The survey consists of 21 questions with two specific question typologies which extract sentiment as well as key words to evaluate these emotions based on the urban indicators. With the visual preference typology, there are definite values of sentiments which form the basis of the analysis and the scale grading provides for a more dynamic response depending on the majority.

33 images of various urban park settings and environments were extracted due to their typological similarities with the case study. By implementing visual comparisons and counting as well as OpenCV scripting, the urban indicators are quantified for each of these images and the range of values are mapped. Then, the images for each survey question, with regards to their prompts and themes, are chosen based on visual relevance as well as urban indicator values to derive conclusions that are diverse and gradiational.

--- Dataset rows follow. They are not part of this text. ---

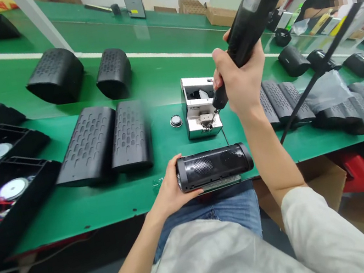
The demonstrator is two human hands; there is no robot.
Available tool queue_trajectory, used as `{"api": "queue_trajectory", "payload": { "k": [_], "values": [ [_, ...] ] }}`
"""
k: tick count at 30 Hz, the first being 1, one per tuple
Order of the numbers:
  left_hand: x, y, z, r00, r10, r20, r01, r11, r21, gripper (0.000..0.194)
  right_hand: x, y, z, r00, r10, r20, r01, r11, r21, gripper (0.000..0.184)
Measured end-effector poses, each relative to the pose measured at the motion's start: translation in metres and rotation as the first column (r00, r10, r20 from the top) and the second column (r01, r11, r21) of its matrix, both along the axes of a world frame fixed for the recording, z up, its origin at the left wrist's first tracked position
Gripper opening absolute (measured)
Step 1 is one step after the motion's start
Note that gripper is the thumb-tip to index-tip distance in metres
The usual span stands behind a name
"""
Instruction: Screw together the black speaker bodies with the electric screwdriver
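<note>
My left hand [173,189] grips a black cylindrical speaker body [213,167] low on the green workbench, with its grille facing up. My right hand [238,80] is wrapped around a black electric screwdriver [252,13], which hangs from above. Its bit reaches down beside a small silver screw feeder [199,105], and I cannot tell whether they touch. A small round speaker part [175,120] sits left of the feeder. Two perforated black speaker covers [89,145] lie further left, and the nearer edge of the second [129,136] is blurred.
Black trays [12,189] holding round speaker drivers with red wires fill the left of the green workbench [144,80]. More black covers [296,101] stand in rows on the right. A thin black pole [318,71] crosses the right side. Cardboard boxes sit below and beyond the bench.
</note>
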State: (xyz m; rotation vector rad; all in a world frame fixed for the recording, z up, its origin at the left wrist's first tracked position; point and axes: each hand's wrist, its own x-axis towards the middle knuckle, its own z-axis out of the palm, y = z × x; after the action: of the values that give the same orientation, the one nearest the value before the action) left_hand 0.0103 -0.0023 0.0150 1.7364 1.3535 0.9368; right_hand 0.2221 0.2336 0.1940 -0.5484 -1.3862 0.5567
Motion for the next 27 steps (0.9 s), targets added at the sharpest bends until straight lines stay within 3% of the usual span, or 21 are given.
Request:
{"api": "queue_trajectory", "payload": {
  "k": [6, 9, 19, 22, 27],
  "values": [
    [0.000, 0.000, -0.001, 1.000, -0.010, -0.001, 0.010, 1.000, -0.010, 0.122, 0.015, -0.035, 0.025, 0.997, 0.016, -0.073, -0.017, 1.000, -0.019, 0.041],
    [0.000, 0.000, -0.001, 1.000, -0.019, 0.001, 0.019, 1.000, -0.013, 0.121, 0.013, -0.045, 0.034, 1.000, 0.007, -0.024, -0.007, 1.000, -0.012, 0.036],
    [0.000, -0.001, 0.001, 1.000, -0.020, 0.010, 0.020, 1.000, -0.014, 0.123, -0.006, -0.020, 0.022, 0.995, -0.036, 0.092, 0.054, 0.980, -0.193, 0.068],
    [0.000, -0.002, 0.002, 1.000, -0.021, 0.020, 0.021, 1.000, -0.017, 0.122, -0.001, -0.032, 0.026, 0.995, -0.015, 0.103, 0.040, 0.970, -0.239, 0.057],
    [0.000, -0.001, 0.003, 0.999, -0.039, 0.020, 0.039, 0.999, -0.025, 0.120, 0.022, -0.069, 0.040, 0.999, -0.002, 0.046, 0.012, 0.979, -0.203, 0.035]
  ]
}}
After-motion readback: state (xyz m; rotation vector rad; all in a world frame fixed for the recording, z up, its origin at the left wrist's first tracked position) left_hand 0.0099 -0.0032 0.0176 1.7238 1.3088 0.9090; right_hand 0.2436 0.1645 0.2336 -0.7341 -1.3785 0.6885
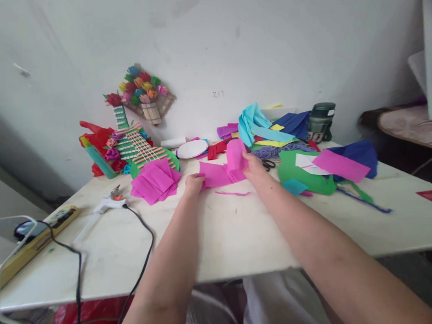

For ease of access and spread, Google Forms was used to conduct the survey and a total of 256 responses were recorded from the 3 of June 2020 to 11 June 2020 from 20 different countries.

Although the user profiles can be expanded, DUNES focused on age and gender for the development of this methodology.

As a result, the Sentiments for Safety were mostly influenced by lighting conditions along with frequency of movement of people as well as presence of vegetation.

For the sentiments of comfort, the presence of urban furniture and proximity to roads were influential in affecting the user perception along with the proximity to the nearest exit and transit points.

With regards to sentiments of health, light levels as well as frequency of movement were most influential along with the proximity to the nearest exit.

With the overall sentiments, infrastructure and circulation were key components in influencing the user perception of space.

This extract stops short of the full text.